Work to complete: Take the entries below and return them unchanged.

----

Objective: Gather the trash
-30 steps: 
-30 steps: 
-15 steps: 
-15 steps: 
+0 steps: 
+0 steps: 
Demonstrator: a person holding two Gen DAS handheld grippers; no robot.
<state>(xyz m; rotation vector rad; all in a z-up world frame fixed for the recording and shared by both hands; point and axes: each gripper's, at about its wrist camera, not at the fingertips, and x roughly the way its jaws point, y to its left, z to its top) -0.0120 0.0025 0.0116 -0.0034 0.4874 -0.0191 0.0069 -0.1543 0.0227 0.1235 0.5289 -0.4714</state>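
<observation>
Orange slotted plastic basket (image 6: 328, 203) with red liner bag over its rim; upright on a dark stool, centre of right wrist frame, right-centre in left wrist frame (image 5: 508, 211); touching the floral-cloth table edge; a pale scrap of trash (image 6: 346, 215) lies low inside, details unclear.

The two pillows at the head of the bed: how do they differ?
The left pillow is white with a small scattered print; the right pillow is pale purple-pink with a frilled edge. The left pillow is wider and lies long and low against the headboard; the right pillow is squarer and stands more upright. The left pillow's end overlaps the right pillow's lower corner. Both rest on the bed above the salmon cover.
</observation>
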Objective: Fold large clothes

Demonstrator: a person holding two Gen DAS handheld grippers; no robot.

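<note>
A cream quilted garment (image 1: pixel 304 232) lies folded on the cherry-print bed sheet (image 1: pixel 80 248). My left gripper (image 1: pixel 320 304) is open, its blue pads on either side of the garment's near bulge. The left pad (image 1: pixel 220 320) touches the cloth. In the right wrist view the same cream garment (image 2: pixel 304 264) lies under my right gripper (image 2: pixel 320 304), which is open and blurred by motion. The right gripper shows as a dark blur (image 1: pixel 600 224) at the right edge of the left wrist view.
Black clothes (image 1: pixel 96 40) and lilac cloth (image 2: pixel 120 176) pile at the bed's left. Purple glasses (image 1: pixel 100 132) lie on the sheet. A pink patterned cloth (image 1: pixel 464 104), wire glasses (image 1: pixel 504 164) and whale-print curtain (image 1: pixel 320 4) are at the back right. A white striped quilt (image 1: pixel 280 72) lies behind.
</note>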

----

Response for this exercise:
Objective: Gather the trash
-30 steps: 
-30 steps: 
-15 steps: 
-15 steps: 
+0 steps: 
+0 steps: 
Demonstrator: a person holding two Gen DAS handheld grippers; no robot.
<state>(xyz m; rotation vector rad; all in a z-up world frame fixed for the recording and shared by both hands; point and axes: each gripper's, at about its wrist camera, not at the fingertips, and x roughly the way its jaws point, y to its left, z to its top) -0.0120 0.0025 0.0116 -0.0034 0.4874 -0.0191 0.0069 -0.1543 0.0227 0.1235 0.5289 -0.4714</state>
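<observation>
Orange slotted plastic basket (image 6: 328, 203) with red liner bag over its rim; upright on a dark stool, centre of right wrist frame, right-centre in left wrist frame (image 5: 508, 211); touching the floral-cloth table edge; a pale scrap of trash (image 6: 346, 215) lies low inside, details unclear.

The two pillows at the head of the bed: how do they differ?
The left pillow is white with a small scattered print; the right pillow is pale purple-pink with a frilled edge. The left pillow is wider and lies long and low against the headboard; the right pillow is squarer and stands more upright. The left pillow's end overlaps the right pillow's lower corner. Both rest on the bed above the salmon cover.
</observation>
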Objective: Fold large clothes

Demonstrator: a person holding two Gen DAS handheld grippers; no robot.

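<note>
A cream quilted garment (image 1: pixel 304 232) lies folded on the cherry-print bed sheet (image 1: pixel 80 248). My left gripper (image 1: pixel 320 304) is open, its blue pads on either side of the garment's near bulge. The left pad (image 1: pixel 220 320) touches the cloth. In the right wrist view the same cream garment (image 2: pixel 304 264) lies under my right gripper (image 2: pixel 320 304), which is open and blurred by motion. The right gripper shows as a dark blur (image 1: pixel 600 224) at the right edge of the left wrist view.
Black clothes (image 1: pixel 96 40) and lilac cloth (image 2: pixel 120 176) pile at the bed's left. Purple glasses (image 1: pixel 100 132) lie on the sheet. A pink patterned cloth (image 1: pixel 464 104), wire glasses (image 1: pixel 504 164) and whale-print curtain (image 1: pixel 320 4) are at the back right. A white striped quilt (image 1: pixel 280 72) lies behind.
</note>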

There is no more to this answer.